Majang | |
---|---|
Ato Majangerongk | |
Native to | Ethiopia |
Region | Godere, Gambela Region |
Ethnicity | Majang |
Native speakers | 30,000 (2019) [1] |
Language codes | |
ISO 639-3 | mpe |
Glottolog | maja1242 |
The Majang language is spoken by the Majangir people of Ethiopia. Although it is a member of the Surmic language cluster, it is the most isolated one in the group (Fleming 1983). A language survey has shown that dialect variation from north to south is minor and does not seriously impede communication. The 2007 Ethiopian Census lists 6,433 speakers for Majang (Messengo), but also reports that the ethnic group consists of 32,822 individuals (Messengo and Mejengir). [2] According to the census, almost no speakers can be found in Mezhenger Zone of Gambela Region; a total of eleven speakers are listed for the zone, but almost 10,000 ethnic Mejenger or Messengo people. [3]
The vowel inventory below is taken from Joswig (2012) and Getachew (2014, p. 65).
Front | Central | Back | |
---|---|---|---|
Close | i iː | u uː | |
Close-mid | e eː | o oː | |
Open-mid | ɛ ɛː | ɔ ɔː | |
Open | a aː |
Vowel length is distinctive in Majang, so meanings change depending on whether a vowel is long or short, such as goopan 'punishment' and gopan 'road'. Unseth (2007) posed a 9-vowel system with a row of -ATR closed vowels ɪ and ʊ. Moges [5] claims a tenth vowel ɐ, whereas Bender (1983) was only ready to confirm six vowels. All authors agree that there is no ATR vowel harmony in the language.
Labial | Alveolar | Palatal | Velar | ||
---|---|---|---|---|---|
Nasal | m | n | ɲ | ŋ | |
Stop | voiceless | p | t | tʃ | k |
voiced | b | d | dʒ | ɡ | |
Implosive | ɓ | ɗ | |||
Tap | r | ||||
Approximant | l | j | w |
Bender [7] also claims that the glottal stop [ʔ] needs to be treated as a phoneme of Majang though Unseth refutes this. [8] Majang has two implosives, bilabial and coronal, which Moges Yigezu has studied acoustically and distributionally. [9]
Tones distinguish meaning in Majang, [10] on both the word level and the grammatical level: táŋ (higher tone) 'cow', tàŋ (lower tone) 'abscess'. The tonal inventory consists of two tone levels, with falling and rising contour tones possible at the end of phonological words, plus automatic and non-automatic downstep. [11]
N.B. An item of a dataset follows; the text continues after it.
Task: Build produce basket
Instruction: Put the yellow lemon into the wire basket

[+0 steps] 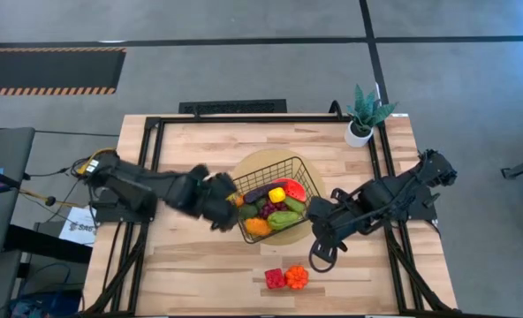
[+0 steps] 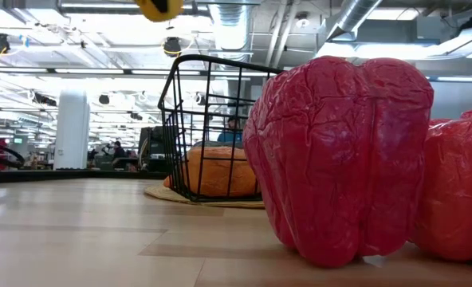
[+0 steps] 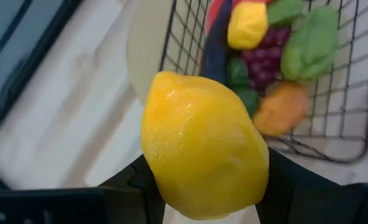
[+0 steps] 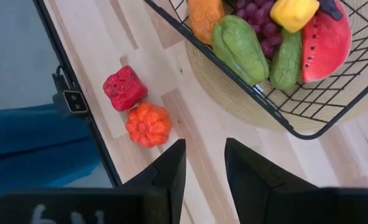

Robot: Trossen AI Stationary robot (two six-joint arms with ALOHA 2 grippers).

The language has markers to indicate three different past tenses (close, mid, far past) and two future tenses (near and farther). [12]
The language has a wide variety of suffixes, but almost no prefixes. Though its use is limited to a handful of roots, there are a few words that preserve vestiges of the archaic causative prefix i-, a prefix found in other Surmic languages and also Nilotic. [13]
The counting system is a modified vigesimal system, based on 5, 10, and 20. "Twenty" is 'one complete person' (all fingers and toes), so 40 is 'two complete people', 100 is 'five complete people'. However, today, under the influence of schools and increased bilingualism, people generally use the Amharic or Oromo words for 100.
The person and number marking system does not mark the inclusive and exclusive we distinction, [14] a morphological category that is found in nearby and related languages.
Majang has a basic VSO word order, [15] though allowing some flexibility for focus, etc. The language makes extensive use of relative clauses, including for circumstances where English would use adjectives. [16] A recent study [17] states that Majang is characterized by a strong morphological ergative-absolutive system, and a conjoint-disjoint distinction which is based on the presence or absence of an absolutive noun phrase directly following the verb. Many of these distinctions are coded by tonal differences. [18]
Majang, and some related Surmic languages, has been shown to be exceptional to some syntactic typological predictions for languages with verb-subject-object word order. [19] Majang has postpositions and question words sentence-finally, two properties that had been predicted to not occur in languages with VSO word order.